Say, renouncing state X, one goes to state Y (whatever this state Y is). If he feels state X was better after reaching Y, that means even today, before renouncing X, he fears that his worries may be true. In which case, there isn't enough faith in Y. Lets say, hypothetically, that X is thought of as better on reaching Y, then that person thinks that there's no liberation (in the Y state) and leaving only two possible things:
i) X was better, he was blissful there itself. That is the real goal which he'd already reached. Probably, the chaarvaak way.
ii) There is nothing, neither liberation, nor anything else. As in, no state, *shunya*. Perhaps, this is what is the Buddhist way is. In which case, his renouncing X was right and then, he needs to renounce Y too!

And in either case, it would be the belief about the path/destination. So there is no finding out the right destination without treading the path.

This discussion continued afterwards and it went thus...

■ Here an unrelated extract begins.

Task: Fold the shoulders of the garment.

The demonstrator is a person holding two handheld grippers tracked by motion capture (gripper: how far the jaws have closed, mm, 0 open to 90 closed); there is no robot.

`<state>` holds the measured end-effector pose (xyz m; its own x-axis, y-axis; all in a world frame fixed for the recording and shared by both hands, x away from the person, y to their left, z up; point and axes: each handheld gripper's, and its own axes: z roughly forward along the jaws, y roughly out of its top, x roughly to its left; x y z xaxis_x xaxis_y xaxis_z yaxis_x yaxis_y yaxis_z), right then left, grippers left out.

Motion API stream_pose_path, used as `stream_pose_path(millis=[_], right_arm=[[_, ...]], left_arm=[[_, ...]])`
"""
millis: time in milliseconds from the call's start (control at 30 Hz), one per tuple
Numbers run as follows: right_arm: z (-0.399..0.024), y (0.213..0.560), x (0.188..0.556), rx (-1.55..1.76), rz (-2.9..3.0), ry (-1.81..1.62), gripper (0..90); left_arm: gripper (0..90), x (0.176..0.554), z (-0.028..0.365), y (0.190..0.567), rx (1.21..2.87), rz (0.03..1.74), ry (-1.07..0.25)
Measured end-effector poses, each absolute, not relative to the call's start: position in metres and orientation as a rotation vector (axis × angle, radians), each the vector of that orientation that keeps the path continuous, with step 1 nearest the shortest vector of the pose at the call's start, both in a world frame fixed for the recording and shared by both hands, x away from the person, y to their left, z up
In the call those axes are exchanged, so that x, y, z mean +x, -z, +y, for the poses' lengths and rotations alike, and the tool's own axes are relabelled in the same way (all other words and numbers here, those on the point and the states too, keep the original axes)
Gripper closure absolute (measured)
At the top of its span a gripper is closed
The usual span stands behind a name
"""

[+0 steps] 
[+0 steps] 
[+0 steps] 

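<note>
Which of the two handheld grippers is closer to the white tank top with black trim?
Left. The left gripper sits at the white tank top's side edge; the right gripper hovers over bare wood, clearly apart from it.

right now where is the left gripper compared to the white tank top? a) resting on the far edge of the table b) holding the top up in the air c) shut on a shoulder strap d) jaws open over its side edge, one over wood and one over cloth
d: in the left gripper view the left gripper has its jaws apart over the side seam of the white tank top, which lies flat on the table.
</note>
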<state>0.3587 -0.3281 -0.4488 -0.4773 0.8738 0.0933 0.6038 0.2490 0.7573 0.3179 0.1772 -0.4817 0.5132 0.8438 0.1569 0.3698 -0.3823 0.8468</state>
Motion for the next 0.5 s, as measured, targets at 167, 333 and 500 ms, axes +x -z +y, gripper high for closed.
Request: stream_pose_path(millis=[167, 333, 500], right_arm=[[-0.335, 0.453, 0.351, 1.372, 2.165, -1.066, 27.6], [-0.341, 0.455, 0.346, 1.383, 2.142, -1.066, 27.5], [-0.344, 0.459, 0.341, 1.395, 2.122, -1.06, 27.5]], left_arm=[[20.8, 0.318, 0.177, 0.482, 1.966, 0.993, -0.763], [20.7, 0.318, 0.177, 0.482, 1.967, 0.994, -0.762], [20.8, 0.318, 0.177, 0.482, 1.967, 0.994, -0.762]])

me: another thing I want to say is that after reaching Y, the person (bringing out such doubts) has the same tools at his disposal to argue (mind/intellect, etc) that he had on the onset at X.
he: No, these tools will disappear with the negation of each.
me: in which case, as per vedaanta, he's on the right path, leaving him no reason to doubt the path.
he: with the faith/belief that we talk of, a realised
person can make the claims about the right path and people will follow that. But how does one explain his belief to others if he's a student, and convince others that he's doing the right thing?
me: who does he have to prove? To others, right? This other person will say "you're wrong". Thats his *belief* in *his* right path. He can't prove it either. So our sanyaasi is as right or wrong as the other and we have to make our own choice with the belief. Thats why AdI ShankarA talks of qualifications of a sanyaasi for jnaana yoga. For others, he does suggest karma/bhakti yoga for purification. The process is quite logical even to the existing set of tools we have for deduction.